Assignment: Only lines holding the word "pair" are wanted from the records; copy all of them.

Dataset excerpts
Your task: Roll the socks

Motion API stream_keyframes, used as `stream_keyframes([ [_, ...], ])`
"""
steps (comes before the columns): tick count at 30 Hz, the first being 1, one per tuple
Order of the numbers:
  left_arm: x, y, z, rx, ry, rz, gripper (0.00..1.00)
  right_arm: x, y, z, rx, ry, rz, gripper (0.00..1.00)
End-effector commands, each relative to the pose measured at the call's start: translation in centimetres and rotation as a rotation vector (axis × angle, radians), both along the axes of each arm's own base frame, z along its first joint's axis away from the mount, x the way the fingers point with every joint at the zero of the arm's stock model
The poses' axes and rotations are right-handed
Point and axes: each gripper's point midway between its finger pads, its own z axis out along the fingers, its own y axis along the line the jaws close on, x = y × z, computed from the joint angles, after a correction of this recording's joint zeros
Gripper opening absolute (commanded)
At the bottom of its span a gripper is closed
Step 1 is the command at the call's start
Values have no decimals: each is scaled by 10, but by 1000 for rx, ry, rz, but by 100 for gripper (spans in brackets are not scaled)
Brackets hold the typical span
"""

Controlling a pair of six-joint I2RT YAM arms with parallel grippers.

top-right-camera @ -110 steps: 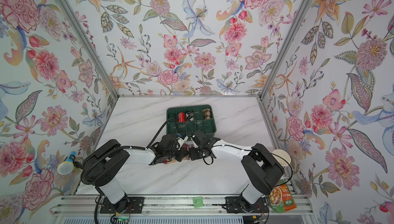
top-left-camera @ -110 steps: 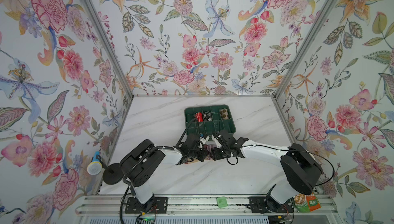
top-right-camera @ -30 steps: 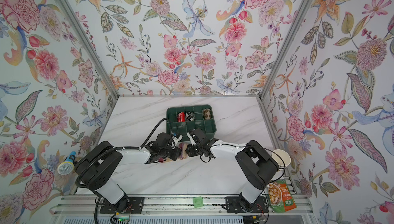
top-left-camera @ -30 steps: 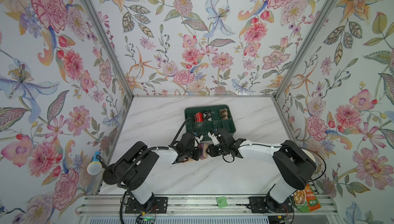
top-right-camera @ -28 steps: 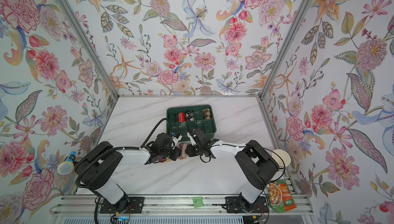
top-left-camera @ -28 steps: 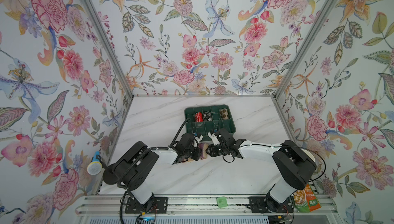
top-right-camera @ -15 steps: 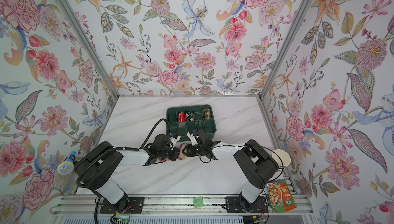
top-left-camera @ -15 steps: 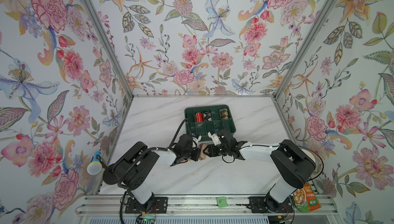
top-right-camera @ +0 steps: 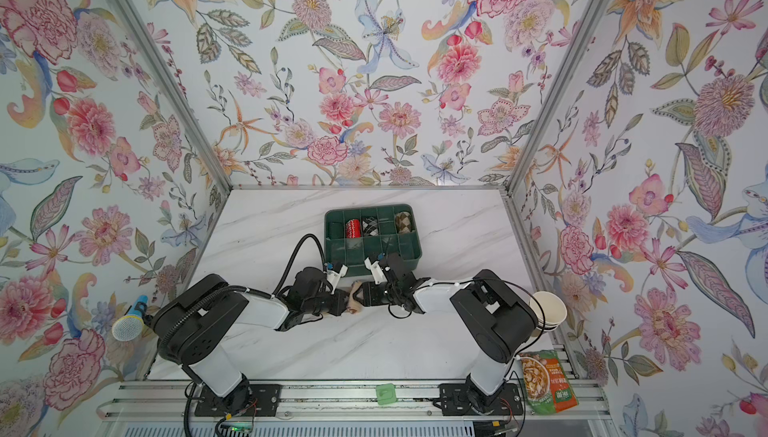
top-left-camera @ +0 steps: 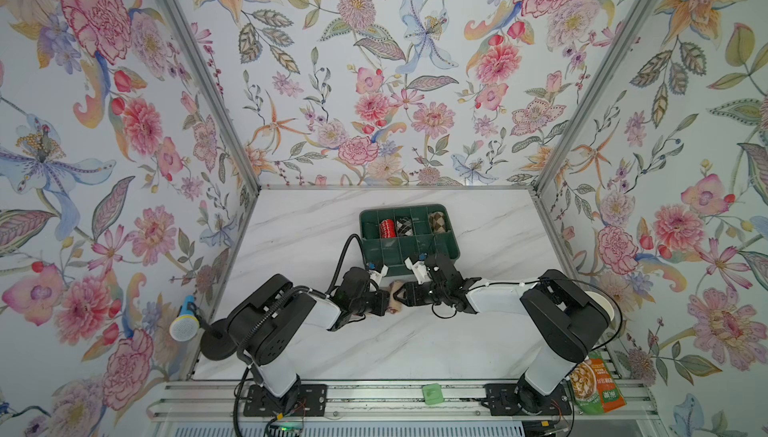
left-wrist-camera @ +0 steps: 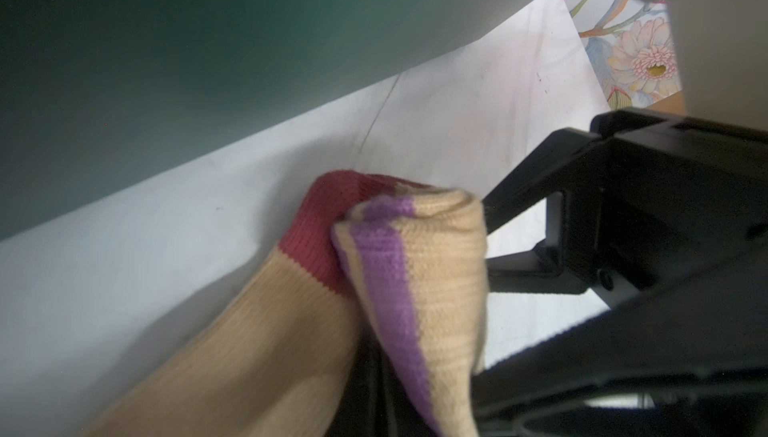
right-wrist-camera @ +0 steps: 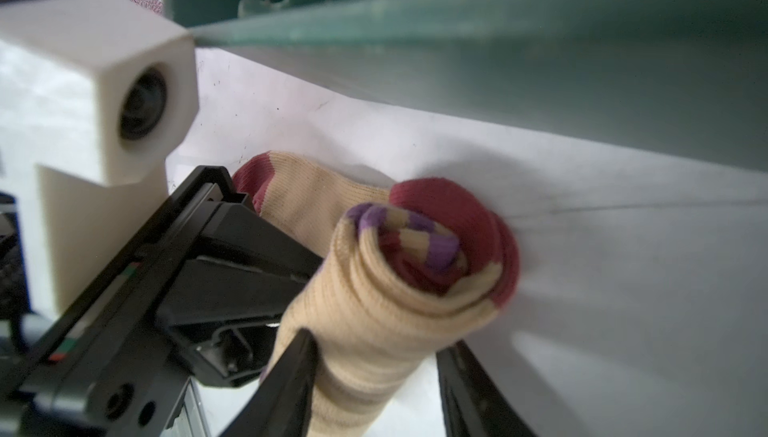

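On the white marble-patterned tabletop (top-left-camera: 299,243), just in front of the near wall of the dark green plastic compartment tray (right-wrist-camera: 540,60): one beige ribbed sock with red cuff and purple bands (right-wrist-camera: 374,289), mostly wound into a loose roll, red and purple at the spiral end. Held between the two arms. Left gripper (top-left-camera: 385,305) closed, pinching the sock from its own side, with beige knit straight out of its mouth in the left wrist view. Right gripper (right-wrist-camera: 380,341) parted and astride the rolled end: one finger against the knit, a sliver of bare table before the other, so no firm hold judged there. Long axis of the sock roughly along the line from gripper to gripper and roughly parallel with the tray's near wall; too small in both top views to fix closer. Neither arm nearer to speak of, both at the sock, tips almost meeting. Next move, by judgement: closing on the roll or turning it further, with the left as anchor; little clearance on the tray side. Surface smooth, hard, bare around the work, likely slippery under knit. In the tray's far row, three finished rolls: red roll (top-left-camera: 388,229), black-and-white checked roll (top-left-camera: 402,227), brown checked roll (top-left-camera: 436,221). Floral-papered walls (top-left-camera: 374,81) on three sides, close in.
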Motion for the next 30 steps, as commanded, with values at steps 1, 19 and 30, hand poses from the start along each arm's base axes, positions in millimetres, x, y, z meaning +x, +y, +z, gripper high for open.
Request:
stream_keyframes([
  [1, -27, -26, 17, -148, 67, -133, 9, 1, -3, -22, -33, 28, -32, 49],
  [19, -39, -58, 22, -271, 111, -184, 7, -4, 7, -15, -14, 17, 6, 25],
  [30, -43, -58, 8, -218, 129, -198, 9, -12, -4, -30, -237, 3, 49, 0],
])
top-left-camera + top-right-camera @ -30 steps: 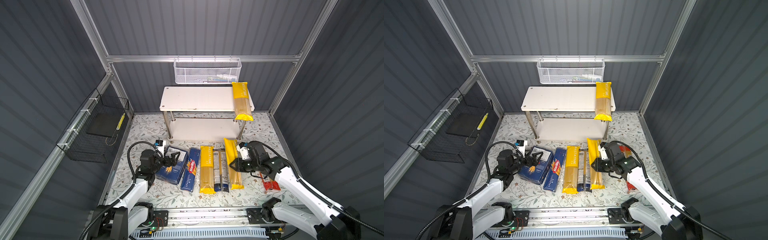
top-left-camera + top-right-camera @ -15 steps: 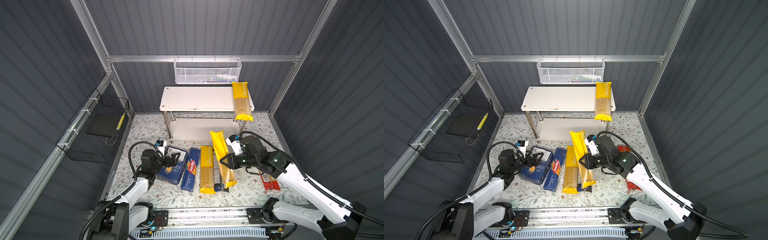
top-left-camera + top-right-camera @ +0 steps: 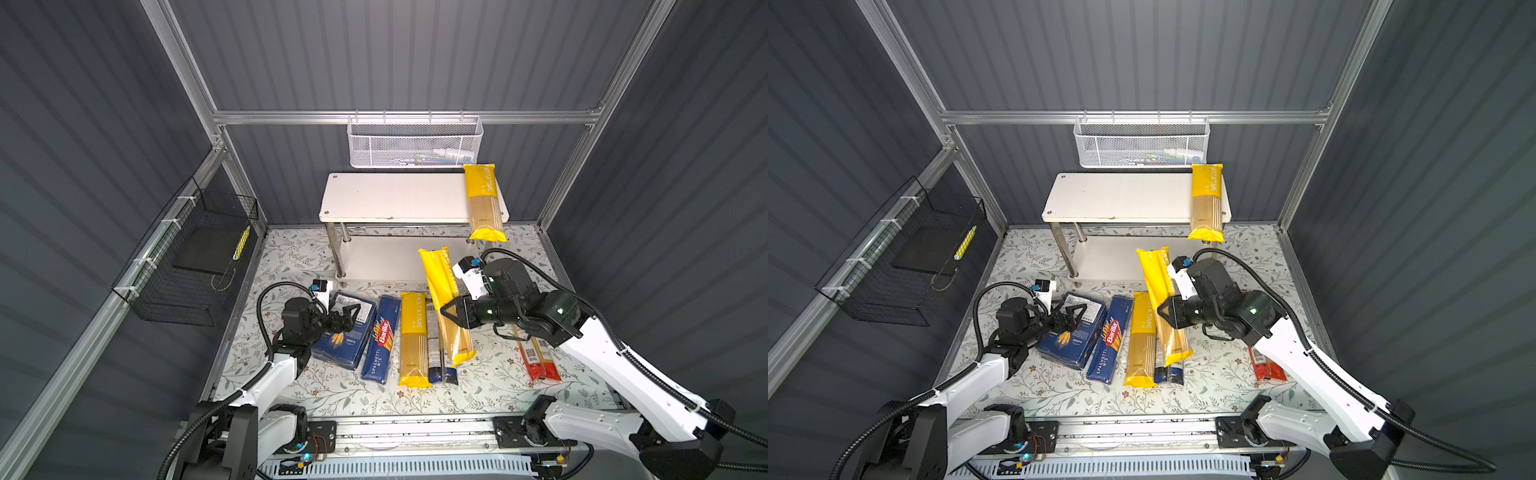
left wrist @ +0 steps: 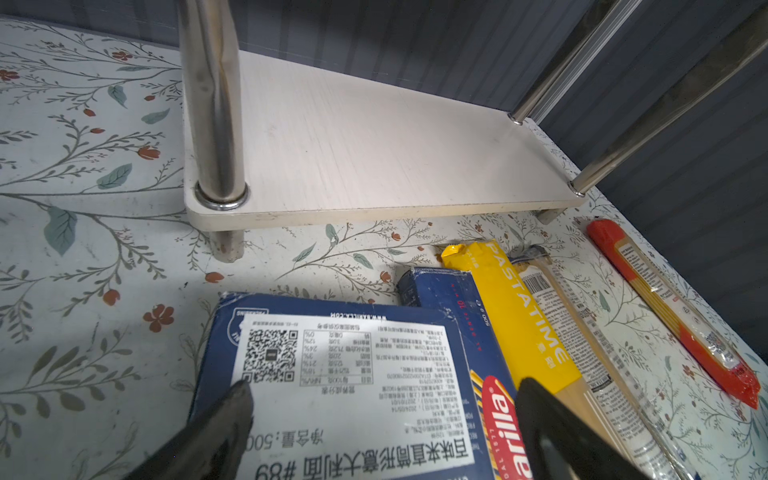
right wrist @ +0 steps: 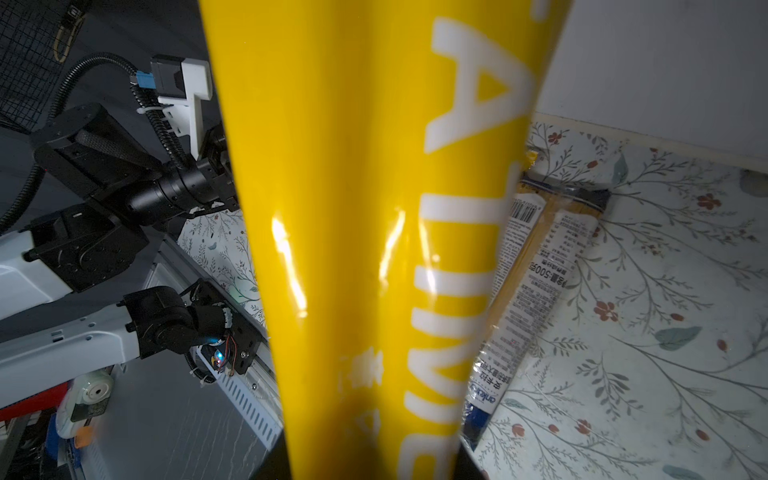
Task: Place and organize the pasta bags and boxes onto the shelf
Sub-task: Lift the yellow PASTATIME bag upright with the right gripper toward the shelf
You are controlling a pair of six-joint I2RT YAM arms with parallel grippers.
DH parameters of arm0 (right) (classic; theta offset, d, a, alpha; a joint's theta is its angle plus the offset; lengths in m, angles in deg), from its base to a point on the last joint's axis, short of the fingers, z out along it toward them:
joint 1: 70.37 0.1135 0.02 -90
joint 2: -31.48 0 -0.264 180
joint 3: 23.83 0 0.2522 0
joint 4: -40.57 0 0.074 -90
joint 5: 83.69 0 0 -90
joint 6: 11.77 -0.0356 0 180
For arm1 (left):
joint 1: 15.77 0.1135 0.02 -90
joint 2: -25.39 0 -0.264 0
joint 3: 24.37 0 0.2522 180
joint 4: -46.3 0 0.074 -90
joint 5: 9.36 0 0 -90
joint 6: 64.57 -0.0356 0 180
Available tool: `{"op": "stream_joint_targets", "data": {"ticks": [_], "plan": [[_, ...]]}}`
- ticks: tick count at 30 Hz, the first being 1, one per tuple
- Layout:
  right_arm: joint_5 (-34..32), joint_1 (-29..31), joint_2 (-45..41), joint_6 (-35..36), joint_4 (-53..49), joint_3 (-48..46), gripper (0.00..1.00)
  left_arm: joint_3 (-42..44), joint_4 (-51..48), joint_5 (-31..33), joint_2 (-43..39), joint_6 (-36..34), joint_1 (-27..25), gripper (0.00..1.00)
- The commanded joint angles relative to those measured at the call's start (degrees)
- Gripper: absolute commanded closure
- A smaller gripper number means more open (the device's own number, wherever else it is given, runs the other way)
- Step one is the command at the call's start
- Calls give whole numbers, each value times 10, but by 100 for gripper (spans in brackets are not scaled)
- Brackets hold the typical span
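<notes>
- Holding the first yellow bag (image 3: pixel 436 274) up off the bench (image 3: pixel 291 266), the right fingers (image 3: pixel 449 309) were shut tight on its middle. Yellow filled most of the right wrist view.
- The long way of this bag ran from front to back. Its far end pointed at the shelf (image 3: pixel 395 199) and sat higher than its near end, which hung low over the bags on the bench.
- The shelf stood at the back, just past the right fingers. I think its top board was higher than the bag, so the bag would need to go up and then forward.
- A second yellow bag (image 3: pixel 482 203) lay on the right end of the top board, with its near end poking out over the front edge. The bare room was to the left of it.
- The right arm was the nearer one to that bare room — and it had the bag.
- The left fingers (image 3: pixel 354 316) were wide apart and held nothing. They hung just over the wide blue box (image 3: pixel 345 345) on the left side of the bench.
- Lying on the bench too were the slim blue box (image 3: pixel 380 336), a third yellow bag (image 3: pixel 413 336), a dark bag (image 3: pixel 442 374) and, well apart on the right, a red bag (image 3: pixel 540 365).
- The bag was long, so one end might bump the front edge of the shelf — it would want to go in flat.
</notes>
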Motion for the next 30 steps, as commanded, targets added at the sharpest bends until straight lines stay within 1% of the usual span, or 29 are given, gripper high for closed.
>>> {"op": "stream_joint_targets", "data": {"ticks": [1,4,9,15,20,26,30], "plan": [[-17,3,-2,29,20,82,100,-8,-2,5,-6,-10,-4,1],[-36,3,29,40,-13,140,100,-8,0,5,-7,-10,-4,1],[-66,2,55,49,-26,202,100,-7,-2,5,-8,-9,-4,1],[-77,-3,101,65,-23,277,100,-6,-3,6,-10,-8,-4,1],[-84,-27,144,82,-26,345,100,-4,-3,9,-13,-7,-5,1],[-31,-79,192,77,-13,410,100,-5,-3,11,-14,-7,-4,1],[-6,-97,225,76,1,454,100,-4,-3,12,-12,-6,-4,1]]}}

The answer:
Controlling a pair of six-joint I2RT YAM arms with parallel grippers.
You are controlling a pair of six-joint I2RT YAM arms with parallel grippers.

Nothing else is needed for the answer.